No sentí que debía contestarle
algo, solamente metí la mano al bolsillo interior de mi casaca, tomé el
contenido dentro de mi puño y lo acerqué a Silver. El viejo pirata extendió su
gran mano y lo recibió. Era una hoja de papel que Silver desenvolvió lentamente
y su gesto, inicialmente de asombro, se transformó en nostalgia y, por insólito
que me pareció entonces, de paz. Todo mientras desenvolvía una vieja página
arrancada de una Biblia.
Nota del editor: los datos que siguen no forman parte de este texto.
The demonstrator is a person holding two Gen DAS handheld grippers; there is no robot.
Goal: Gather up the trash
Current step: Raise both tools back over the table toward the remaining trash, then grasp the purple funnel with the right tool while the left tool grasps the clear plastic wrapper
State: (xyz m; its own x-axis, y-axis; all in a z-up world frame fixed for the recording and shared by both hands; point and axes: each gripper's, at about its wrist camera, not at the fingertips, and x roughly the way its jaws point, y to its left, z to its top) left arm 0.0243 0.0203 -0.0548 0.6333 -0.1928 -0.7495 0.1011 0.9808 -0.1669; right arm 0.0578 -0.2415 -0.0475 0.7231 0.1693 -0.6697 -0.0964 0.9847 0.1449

De la última página del libro del Apocalipsis, con una
mancha negra sobre la impresión y la palabra DESTITUIDO apenas legible al otro
lado de la hoja, sobre la superficie en blanco.
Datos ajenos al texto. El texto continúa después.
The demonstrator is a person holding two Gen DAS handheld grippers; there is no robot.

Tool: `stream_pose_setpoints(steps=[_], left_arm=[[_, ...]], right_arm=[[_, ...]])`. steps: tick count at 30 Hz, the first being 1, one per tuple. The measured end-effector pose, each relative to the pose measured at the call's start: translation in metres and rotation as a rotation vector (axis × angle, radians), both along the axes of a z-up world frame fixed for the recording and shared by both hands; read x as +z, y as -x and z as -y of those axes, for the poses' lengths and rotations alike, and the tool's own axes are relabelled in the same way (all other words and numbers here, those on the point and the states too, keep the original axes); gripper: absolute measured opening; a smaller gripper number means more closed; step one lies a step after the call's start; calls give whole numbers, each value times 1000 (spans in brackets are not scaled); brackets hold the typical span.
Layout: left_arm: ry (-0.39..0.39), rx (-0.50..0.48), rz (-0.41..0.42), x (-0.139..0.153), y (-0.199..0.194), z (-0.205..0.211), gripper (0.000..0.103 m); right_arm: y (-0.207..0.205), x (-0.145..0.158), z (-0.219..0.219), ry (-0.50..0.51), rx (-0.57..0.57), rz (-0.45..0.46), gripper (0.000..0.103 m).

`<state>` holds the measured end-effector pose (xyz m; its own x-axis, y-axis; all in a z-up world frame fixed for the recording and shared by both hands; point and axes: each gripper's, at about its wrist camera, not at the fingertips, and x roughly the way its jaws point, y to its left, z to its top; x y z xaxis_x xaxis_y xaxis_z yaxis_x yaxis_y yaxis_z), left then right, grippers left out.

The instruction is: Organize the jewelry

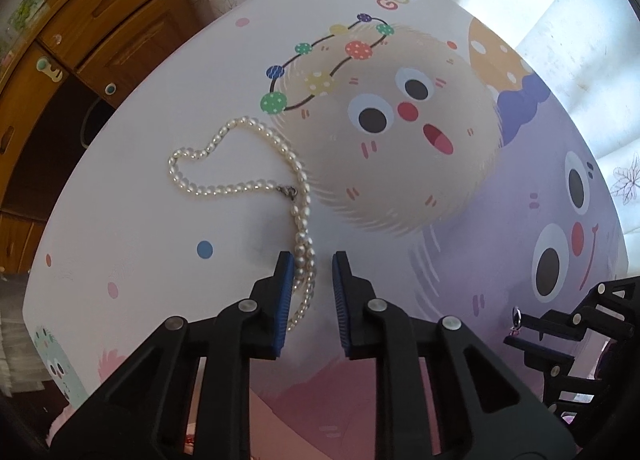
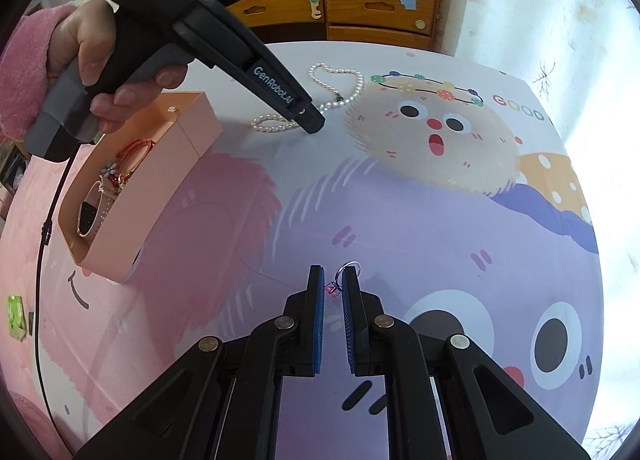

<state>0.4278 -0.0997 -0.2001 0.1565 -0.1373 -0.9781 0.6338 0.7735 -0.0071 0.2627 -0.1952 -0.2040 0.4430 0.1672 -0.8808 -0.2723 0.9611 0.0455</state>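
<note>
A white pearl necklace (image 1: 240, 175) lies on the cartoon-print table; its near loop runs between the fingers of my left gripper (image 1: 310, 264), which is open around it. The necklace also shows in the right wrist view (image 2: 340, 95), with the left gripper (image 2: 312, 119) over it. My right gripper (image 2: 334, 280) is open, with a small silver ring bearing a pink charm (image 2: 346, 270) between its fingertips on the table. The ring also shows in the left wrist view (image 1: 517, 318) by the right gripper (image 1: 520, 334). A peach jewelry box (image 2: 160, 179) at left holds a watch and a red bracelet.
A wooden dresser (image 2: 360, 11) stands beyond the table's far edge. A white curtain (image 1: 560, 19) hangs at the right. A black cable (image 2: 40, 260) trails down from the left gripper near the box. A small green item (image 2: 16, 316) lies at the table's left.
</note>
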Motion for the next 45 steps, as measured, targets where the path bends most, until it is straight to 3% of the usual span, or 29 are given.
stream_pose_setpoints(steps=[3,8,14,17,26,30,33,40,45], left_arm=[[8,19,4,-1,-5,0,7],[82,117,-34,1,-12,-13,6],[73,203,8,8,-4,-14,0],[83,230,-35,8,0,-14,0],[75,243,-39,12,12,-27,0],[25,233,21,22,14,-35,0],[-2,230,9,24,12,-43,0],[-79,101,-2,18,24,-40,2],[-71,108,2,15,21,-40,2]], right_arm=[[0,1,2,-6,-8,0,9],[0,2,4,-12,-18,1,9],[2,7,5,-10,-26,6,9],[5,10,6,-12,-32,8,9],[16,17,9,-4,-42,14,9],[23,18,9,-1,-41,8,9],[26,18,8,-2,-38,4,9],[32,17,3,0,-22,-5,9],[33,17,2,-1,-16,-8,9]])
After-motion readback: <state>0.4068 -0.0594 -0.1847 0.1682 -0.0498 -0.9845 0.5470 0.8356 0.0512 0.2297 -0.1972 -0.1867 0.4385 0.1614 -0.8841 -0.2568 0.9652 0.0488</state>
-La vieja marca negra que me
dieron en la isla, me lleva el diablo. Arrancaron una página de la Biblia de
Dick para hacerla, ¿puedes creer tanta herejía? ¿Acaso tú la recogiste, Jim?
-Mas los perros estarán fuera, y los hechiceros, los fornicarios, los
homicidas, los idólatras y todo aquel que ama y hace mentira. Lo conservé
todos estos años. A veces lo sacaba para releer ese versículo. El que está junto
a la mota que hicieron con carbón.
Silver ahogó una risa entre
dientes mientras volvía a arrugar la hoja entre su puño. -¿A qué viniste, Jim?
¿Qué te hace falta ahora, muchacho?
Me levanté de la mesa y di vuelta
para alejarme. Pero alcancé a escuchar la voz de Long John Silver mientras
alcanzaba el marco de la puerta:
-¡¿Me harás decirlo, jim?! ¡Pues
que me den ron por el culo!… ¡Yo también te he extrañado, muchacho!
Empezó a reír con más fuerza,
repitiendo una y otra vez ¡también te he extrañado,
Jim!, casi en forma demencial. Salí sin detenerme para ver si Gray me
seguía, pero sólo avanzamos un par de metros lejos de la entrada al nuevo
Catalejo cuando ambos escuchamos, por encima de las risas de Silver, una chillante
voz:
-¡Todos a sus puestos!
Me di la vuelta para ver de dónde
había venido la voz. Y a través de una de las ventanas de las habitaciones en
el piso superior de la taberna, mirándonos fijamente y agitando sus alas
verdes, el loro volvió a gritar:
-¡Doblones! ¡Doblones! ¡Doblones!
La risa desquiciada de Silver ya
no se escuchaba, había cesado de repente. Pero el recuerdo de una de las
primeras pláticas que tuvimos volvió repentinamente a mi memoria, golpeándola
como una ola encrespada a una costa de aquella maldita isla: Ahí donde lo ves, Hawkins, este pájaro tiene
lo menos doscientos años… y hay quien dice que algunos viven eternamente. Este
ha visto más condenaciones que el mismísimo Satanás. Ha navegado con England,
con el gran capitán England, el pirata. Ha estado en Madagascar y en Malabar,
en Surinam, en Providence, en Portobello… Lo miras y parece inocente como un
niño. Pero tú no has olvidado el olor de la pólvora, ¿verdad, capitán?
-No puede ser el mismo, ¿verdad,
Jim?- me preguntó Gray… -Digo, me refiero a que… ¿Cuánto viven los loros? ¿Jim?
No le estaba prestando atención.
Sólo escuchaba la voz del loro que, por momentos, me parecía jurar que decía:
Y ninguno quedó, de setenta y cinco que zarparon.